Ray Chiu's origin story runs through Taiwan's industrial accident history. Gas explosions from undetected infrastructure leaks were a real and recurring risk. That personal context shaped both the technology direction and the company's unusual emphasis on sensor durability over sensor cost.

Calyx transforms every commercial farm into an R&D farm - providing real-time insights for nutrition, medicine, and harvest decisions that used to require specialized research operations most growers couldn't afford.

- Calyx product positioning

Back in that barn at 4 a.m.

The scenario that opened this story - forty thousand chickens breathing invisible ammonia in a barn where the monitoring system has quietly failed - is still the baseline reality for most commercial poultry operations. Calyx is not yet everywhere. But it has been validated at scale in enough markets, across enough flock cycles, to demonstrate that the problem it was designed to solve is solvable with the tools it has built.

The AI Eye sees what manual sampling misses: real-time weight distribution across an entire flock, continuously, without human labor. The Y-Series sensor catches the ammonia spike before it damages growth rates or triggers regulatory attention. Calyx Connect delivers both data streams to the manager's phone before the morning rounds. The barn at 4 a.m. is no longer flying blind.

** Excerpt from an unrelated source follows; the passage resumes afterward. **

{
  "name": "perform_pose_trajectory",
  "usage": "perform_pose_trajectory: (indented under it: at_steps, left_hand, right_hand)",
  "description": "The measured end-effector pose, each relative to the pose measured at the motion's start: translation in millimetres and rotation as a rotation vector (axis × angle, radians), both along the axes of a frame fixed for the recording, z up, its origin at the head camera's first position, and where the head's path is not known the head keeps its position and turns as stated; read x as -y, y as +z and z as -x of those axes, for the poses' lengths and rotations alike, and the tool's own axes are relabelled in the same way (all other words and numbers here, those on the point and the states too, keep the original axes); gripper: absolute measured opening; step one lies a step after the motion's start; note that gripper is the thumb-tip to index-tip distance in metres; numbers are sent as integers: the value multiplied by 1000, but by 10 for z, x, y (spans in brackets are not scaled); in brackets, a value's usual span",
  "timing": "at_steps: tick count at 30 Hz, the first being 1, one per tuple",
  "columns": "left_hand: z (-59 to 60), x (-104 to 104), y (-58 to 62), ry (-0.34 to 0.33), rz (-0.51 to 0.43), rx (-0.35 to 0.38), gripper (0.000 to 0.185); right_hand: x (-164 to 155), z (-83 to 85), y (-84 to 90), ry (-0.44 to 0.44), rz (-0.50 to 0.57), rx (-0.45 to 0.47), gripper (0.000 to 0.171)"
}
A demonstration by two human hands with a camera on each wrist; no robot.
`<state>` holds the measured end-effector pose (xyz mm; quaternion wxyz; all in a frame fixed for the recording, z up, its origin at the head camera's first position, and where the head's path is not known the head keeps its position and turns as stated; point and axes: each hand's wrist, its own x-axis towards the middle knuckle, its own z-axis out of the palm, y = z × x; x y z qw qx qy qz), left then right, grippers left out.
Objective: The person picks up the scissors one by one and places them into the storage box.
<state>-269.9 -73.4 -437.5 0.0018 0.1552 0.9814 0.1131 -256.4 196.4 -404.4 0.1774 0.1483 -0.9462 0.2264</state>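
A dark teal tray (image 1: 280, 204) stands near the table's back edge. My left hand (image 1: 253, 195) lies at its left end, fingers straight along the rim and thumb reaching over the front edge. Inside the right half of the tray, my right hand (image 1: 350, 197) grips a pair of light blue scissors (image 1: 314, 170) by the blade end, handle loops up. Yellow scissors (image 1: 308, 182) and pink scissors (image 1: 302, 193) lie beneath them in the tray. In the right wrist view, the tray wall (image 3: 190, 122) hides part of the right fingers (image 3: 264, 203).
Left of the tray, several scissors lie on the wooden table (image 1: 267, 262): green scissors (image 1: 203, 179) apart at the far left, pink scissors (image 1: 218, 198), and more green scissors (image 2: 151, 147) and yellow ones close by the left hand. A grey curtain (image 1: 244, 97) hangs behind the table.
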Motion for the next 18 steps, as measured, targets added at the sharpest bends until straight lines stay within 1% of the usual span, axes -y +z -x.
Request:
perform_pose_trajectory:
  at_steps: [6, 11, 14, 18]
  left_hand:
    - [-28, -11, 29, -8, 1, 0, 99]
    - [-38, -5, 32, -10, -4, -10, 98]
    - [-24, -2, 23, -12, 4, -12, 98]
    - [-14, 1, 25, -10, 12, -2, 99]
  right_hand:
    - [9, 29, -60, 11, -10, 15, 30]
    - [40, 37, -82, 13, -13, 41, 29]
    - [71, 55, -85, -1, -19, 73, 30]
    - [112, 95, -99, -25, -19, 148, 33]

What a group of Berkeley bioengineers figured out, starting in 2013 with a bacteriophage and a chemistry problem, is that the sensors industrial agriculture was using were simply not good enough. Not sensitive enough. Not durable enough. Not intelligent enough. The market accepted this because there was nothing better to compare it to. Calyx built the comparison. A decade later, 17 million validated birds later, it's making that case to the industry that feeds the world - one flock at a time.

The sensor the barn didn't know it needed is also 500 times more sensitive than the one it's been using. Biology turns out to be a better engineer than silicon, for this particular problem.